Have you seen the wind??

The lure of more tracks has driven me to diversion.  In December of ’05 I purchased a Otari MX-70 1” 16 track.  A wonderful piece of technology from the 1980’s, or so I thought….

When the machine was purchased I guess I wasn’t through enough in testing / evaluation of the deck.  The heads looked marvelous (still do), the physical appearance was 9/10, the transport worked as advertised and playback sounded great.  I was excited.  My studio partner drove the 6 hours to ville de Quebec and picked it up.  Fuck yeah!

Read through the thick manual.  Learned that the I/O was wired up ass backwards to most other machines.  Bought the XLR to ¼” cables and had my friend Tom wire the cables up. 

Everything was going well, except for a side trip into sticky tape shredding syndrome that required me to use ‘deflux’ cleaner to get the heads cleaned up.  I was excited.

Put the MRL tape in the deck and played it back….  Wow even test tones sounded wonderful.  Made some changes to the I/O configuration, -8 from +4 and balanced to unbalanced.  Had the machine calibrated.  Was very excited……..

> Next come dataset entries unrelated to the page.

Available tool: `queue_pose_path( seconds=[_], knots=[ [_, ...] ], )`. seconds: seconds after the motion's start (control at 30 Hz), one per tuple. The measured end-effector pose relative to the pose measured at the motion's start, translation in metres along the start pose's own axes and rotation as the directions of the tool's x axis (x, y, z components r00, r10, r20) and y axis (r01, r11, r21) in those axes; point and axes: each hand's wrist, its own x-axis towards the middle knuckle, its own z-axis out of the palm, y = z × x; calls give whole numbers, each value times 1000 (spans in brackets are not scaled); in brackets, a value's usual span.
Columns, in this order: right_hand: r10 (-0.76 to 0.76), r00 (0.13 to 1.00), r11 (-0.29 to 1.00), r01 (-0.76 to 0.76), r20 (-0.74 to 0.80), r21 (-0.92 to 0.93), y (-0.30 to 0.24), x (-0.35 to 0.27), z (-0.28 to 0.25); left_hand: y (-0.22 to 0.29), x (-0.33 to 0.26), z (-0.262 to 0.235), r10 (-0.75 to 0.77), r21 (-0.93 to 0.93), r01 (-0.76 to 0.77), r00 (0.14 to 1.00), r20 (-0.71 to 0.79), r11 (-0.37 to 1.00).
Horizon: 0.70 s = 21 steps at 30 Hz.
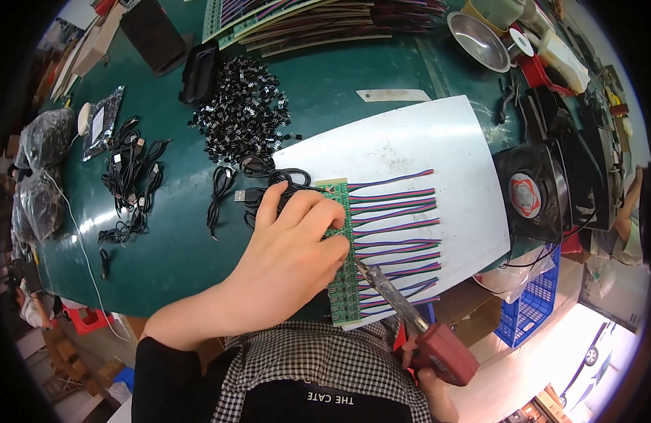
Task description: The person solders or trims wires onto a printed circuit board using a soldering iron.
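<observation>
My left hand [290, 247] reaches over a long green circuit board [344, 296], its fingers curled and pressed together on the board; whatever lies between the fingertips is hidden. Several multicoloured ribbon wires [403, 247] stick out from the board's right edge. My right hand [431, 388], partly hidden, grips a soldering iron [445, 352] by its dark red handle. The iron's tip touches or nearly touches the board close to my left thumb; I cannot tell which. A black USB cable [290, 178] lies coiled beyond my left hand, with one end at the board's top.
A white sheet [410, 141] lies under the board. Beyond sit a pile of small black parts [244, 113] and stacked wired boards [325, 25]. More black cables [132, 169] lie at left. A fan [533, 190] stands at right, below a metal bowl [478, 42].
</observation>
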Motion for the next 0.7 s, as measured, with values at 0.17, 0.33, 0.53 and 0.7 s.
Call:
queue_pose_path(
  seconds=[0.17,0.33,0.53,0.7],
  knots=[
    [-14,1000,996,16,19,-92,1,0,-2,-3,7,-7,98,89,-110,987,129,990],
    [-17,999,996,20,34,-87,2,2,-3,-7,11,-6,169,82,-184,972,161,980],
    [-3,1000,985,8,29,-171,1,-1,-5,0,14,-10,201,146,-234,957,211,961],
    [-121,989,952,140,83,-271,10,3,-13,5,16,-16,226,216,-286,938,263,934]
  ],
)
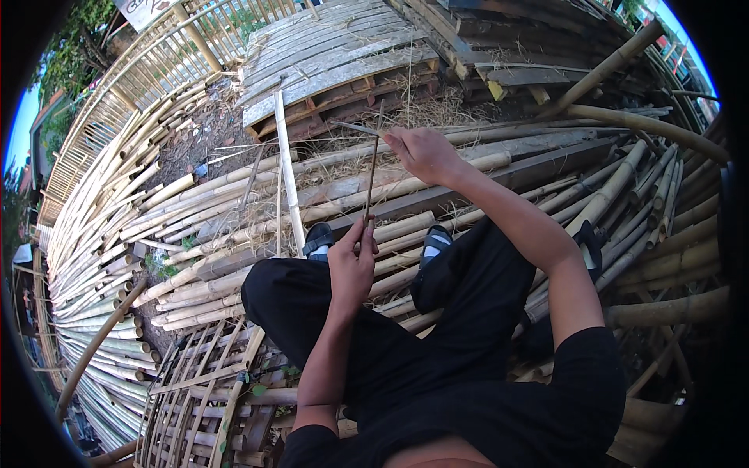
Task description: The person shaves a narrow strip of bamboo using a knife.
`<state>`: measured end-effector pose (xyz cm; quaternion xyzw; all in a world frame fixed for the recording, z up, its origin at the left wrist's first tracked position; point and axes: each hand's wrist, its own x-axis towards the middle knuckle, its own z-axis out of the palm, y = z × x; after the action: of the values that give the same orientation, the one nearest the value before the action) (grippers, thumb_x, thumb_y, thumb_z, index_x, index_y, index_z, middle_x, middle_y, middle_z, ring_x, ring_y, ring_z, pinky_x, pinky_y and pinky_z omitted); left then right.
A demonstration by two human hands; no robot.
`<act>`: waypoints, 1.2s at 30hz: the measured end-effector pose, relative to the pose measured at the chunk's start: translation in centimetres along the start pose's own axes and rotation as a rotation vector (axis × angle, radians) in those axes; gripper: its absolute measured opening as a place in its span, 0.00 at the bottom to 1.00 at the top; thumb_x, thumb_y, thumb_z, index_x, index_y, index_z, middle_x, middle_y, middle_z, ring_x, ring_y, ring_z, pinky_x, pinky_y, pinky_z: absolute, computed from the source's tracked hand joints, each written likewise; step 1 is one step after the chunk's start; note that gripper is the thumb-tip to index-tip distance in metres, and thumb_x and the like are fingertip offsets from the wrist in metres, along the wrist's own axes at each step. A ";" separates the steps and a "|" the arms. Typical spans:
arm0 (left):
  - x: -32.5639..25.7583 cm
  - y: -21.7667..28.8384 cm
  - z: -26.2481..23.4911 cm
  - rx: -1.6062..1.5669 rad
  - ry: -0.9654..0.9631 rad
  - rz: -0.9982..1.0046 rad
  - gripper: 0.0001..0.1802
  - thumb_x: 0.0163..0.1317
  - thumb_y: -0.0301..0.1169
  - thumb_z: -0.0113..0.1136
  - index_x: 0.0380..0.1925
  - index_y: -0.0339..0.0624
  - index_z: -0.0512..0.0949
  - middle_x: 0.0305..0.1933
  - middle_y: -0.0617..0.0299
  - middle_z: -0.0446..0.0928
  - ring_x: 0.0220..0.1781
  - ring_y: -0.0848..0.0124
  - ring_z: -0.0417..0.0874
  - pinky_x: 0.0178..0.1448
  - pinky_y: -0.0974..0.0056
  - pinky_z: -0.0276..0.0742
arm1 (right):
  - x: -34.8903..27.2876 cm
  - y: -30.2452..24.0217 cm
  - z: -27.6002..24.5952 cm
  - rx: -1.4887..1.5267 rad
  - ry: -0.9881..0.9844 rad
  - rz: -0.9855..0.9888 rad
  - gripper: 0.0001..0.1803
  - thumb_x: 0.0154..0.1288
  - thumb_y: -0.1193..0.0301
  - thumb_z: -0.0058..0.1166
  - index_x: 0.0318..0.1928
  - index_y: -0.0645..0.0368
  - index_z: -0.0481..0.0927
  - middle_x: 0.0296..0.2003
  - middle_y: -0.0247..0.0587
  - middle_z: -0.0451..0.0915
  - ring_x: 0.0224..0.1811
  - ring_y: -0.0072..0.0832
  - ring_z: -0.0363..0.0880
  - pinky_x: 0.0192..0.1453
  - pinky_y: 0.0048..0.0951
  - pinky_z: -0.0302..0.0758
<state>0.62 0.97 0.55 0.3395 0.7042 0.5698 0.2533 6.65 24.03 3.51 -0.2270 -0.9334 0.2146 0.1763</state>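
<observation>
My left hand (353, 264) is closed around the lower end of a thin brown stick (372, 183), which looks like a bamboo strip and points up and away from me. Above and to the right, my right hand (425, 154) is closed on a knife, its handle hidden in the fist. The narrow grey knife blade (353, 127) points left and crosses the stick near its upper part. Whether the edge touches the stick, I cannot tell. Both hands are over my bent knees, in front of my sandalled feet.
Bamboo poles (234, 204) lie under and around my feet. A wooden pallet stack (335, 58) stands ahead, and a pale upright bamboo slat (289, 171) leans before it. A woven bamboo lattice (204, 394) is at lower left. Thick poles (608, 70) slant at the right.
</observation>
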 end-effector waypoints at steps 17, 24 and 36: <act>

Made my first test recording….. what the hell is that wind sound on half the tracks?????

Then I found out something about the MX-70……  the first generation of the machines suffer from a certain condition…. lets call it the ‘Wind Syndrome’.

To summarize:  certain components in the amplifier cards of the MX-70 deteriorate over time and cause a ‘windy’ sound on recorded tracks.  Fuck.

I did find a solution… an expensive solution.  More on this later.

Oh yeah I haven’t even told you about the problems I had with the board I bought to go with the MX-70….. another day…..

Anyways, in hindsight, I wish I had had a chance to make a test recording before I bought the MX-70…..  at least I know now for when the time comes to buy a 2” 24 track (I hope my wife isn’t reading this last part ha ha….)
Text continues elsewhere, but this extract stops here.